La parte buena es que solo llamo a uno y respondieron todos. La parte mala es que, aun con su atención, querían hacer más que solo mostrar dientes, gruñir, y dar el mal de ojo. Ahora sí que lo había visto todo.
- Vengan pues. – Llamo feliz, ignorando por completo a los humanos, limpiándose las lágrimas lo mejor posible. Ni idea de cuando comenzaron, no sintió nada, pero no creía poder parar por los momentos. – Sean buenos chicos y vengan, ¿sí? – Podía recordar a ciertas personas actuando muy similar a estos animales en lo que parecía ser ayer. – Ya todo paso, y miren, aún quedan galletas~ - Al ver los pocos bocadillos que quedaban, todo se resolvió para ellos.
Un chico que amenazaba a todo con volarlo del sitio por cualquier pequeña o estúpida ofensa que le hicieran, a un beisbolista que cuando detectaba una amenaza pasaba a un estado alarmante de hacer daño al culpable u origen de dicha amenaza.
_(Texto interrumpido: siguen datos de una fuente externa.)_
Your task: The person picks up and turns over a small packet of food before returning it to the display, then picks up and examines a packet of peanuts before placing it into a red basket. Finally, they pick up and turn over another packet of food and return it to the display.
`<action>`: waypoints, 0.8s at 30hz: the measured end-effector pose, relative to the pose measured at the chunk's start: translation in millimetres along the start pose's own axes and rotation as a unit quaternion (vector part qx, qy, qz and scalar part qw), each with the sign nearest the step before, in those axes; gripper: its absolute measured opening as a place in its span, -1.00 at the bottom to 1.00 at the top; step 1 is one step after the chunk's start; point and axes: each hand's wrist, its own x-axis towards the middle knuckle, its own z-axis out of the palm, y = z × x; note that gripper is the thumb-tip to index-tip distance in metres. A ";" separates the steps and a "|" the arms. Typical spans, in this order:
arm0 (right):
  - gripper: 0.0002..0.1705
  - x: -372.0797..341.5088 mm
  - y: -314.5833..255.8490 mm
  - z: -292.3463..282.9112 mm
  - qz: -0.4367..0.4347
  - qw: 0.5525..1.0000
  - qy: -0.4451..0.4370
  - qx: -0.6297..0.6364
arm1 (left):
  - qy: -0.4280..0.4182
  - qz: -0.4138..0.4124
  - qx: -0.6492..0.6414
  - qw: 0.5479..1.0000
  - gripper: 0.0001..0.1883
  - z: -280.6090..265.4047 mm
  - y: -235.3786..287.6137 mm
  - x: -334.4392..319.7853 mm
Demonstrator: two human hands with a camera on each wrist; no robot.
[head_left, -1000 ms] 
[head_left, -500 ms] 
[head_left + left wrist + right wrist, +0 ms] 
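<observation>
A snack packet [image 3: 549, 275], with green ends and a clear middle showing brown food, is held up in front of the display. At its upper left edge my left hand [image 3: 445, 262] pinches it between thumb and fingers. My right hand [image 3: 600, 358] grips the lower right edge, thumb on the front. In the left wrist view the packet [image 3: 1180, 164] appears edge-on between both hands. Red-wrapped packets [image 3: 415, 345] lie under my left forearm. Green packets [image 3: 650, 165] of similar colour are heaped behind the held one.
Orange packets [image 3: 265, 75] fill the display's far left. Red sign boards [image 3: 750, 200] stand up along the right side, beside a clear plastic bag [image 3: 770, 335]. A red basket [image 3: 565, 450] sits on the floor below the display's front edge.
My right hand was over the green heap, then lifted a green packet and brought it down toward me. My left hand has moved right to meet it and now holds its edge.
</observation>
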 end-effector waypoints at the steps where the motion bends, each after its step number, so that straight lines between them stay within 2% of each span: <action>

Esas pocas memorias era lo que se le venía a la mente con el grupo de animales que había querido más que amenazar a un hombre por alterarlo tanto. Quizás solo esperaban la orden, no lo sabía, pero era una buena cosa…
-… son unos buenos chicos, son mis buenos chicos, ¿verdad que sí? – No podía molestarse con ellos así lo quisiera. No después de esto.
Inadvertidamente para él, dos hombres veían todo esto con opiniones similares. Uno, asustado y temiendo que Tsunayoshi fuera a dar el mal mensaje en cualquier momento con la actitud que tomo que sabía que no podía controlar y había buscado sacar a flote, solo podía ver y pensar que todo el apego a los animales era más que solo un blando corazón que no solo se limitaba a personas que necesitaban ayuda así no la merecieran. El otro, intimidado y sorprendido por la repentina agresividad y el insulto no esperado por parte de su jefe cuando creía que estaba triste o asustado, veía esto con nuevos ojos y no podía evitar preguntarse si la sustitución había salvado la vida de esta persona que era su jefe y de que si llevaba mucho más tiempo que estos tres años.